Within minutes I discovered the cause of my discomfort: Pignolia Flu! Well, The Internet didn’t confirm the flu part; that I came up with on my own. But what The Internet did confirm is that I wasn’t alone in my bitter pallet discomfort. A few searches for “bitter taste in mouth when eating” led me to discern that I was one among hundreds, surely more, who was suffering from the terrible side effects of… get ready for it… eating shitty pine nuts.

That’s right: a bag of Trader Joe’s Raw Pignolias has soured my pallet and my attitude.

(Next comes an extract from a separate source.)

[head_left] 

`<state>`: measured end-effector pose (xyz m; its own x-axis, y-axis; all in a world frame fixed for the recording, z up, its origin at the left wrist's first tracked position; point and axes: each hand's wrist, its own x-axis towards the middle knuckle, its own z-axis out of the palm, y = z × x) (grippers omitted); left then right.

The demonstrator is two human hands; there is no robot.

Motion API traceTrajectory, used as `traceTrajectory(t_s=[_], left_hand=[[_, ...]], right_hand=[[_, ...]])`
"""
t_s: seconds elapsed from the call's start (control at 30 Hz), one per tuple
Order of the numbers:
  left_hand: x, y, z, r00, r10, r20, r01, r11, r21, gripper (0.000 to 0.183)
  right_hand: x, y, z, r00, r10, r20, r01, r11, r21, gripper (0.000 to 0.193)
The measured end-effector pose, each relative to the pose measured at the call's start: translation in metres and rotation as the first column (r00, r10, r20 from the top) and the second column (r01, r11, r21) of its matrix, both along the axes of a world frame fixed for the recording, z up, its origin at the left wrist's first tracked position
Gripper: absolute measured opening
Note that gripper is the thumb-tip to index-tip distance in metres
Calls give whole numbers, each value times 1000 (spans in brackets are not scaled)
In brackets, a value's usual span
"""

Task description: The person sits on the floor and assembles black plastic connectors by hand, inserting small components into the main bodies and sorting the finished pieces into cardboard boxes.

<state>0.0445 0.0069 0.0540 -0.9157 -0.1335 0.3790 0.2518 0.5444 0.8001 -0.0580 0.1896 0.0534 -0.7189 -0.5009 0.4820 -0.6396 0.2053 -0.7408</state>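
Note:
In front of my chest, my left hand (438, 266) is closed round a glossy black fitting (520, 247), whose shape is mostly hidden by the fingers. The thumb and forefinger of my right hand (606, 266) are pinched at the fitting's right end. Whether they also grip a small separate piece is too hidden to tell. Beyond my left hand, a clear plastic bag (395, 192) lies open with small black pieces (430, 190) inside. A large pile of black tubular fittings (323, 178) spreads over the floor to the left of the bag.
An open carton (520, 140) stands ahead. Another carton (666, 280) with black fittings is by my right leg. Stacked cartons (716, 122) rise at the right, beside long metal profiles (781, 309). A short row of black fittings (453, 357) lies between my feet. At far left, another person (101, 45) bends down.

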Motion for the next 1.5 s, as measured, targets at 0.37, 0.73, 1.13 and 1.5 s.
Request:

The reason for these bad pine nuts is almost as strange as the consequence of eating them. Supposedly, if you acquire your pignolias from Europe you’re in the clear. But if the pine nuts come from Asia, as is the case with the Trader Joe’s variety, you just might find yourself scowling with displeasure tasting metal with everything you eat for up to several weeks (I’m currently on Day 8, though my taste buds are improving). No explanation on why the pine nuts of Asia are so rancid, but believe you me, you don’t want to mess with them.

So let’s get the word out, people: Pignolia Flu is coming… to get… you! And when it comes to the Pignolia Flu… The World is Not Enough!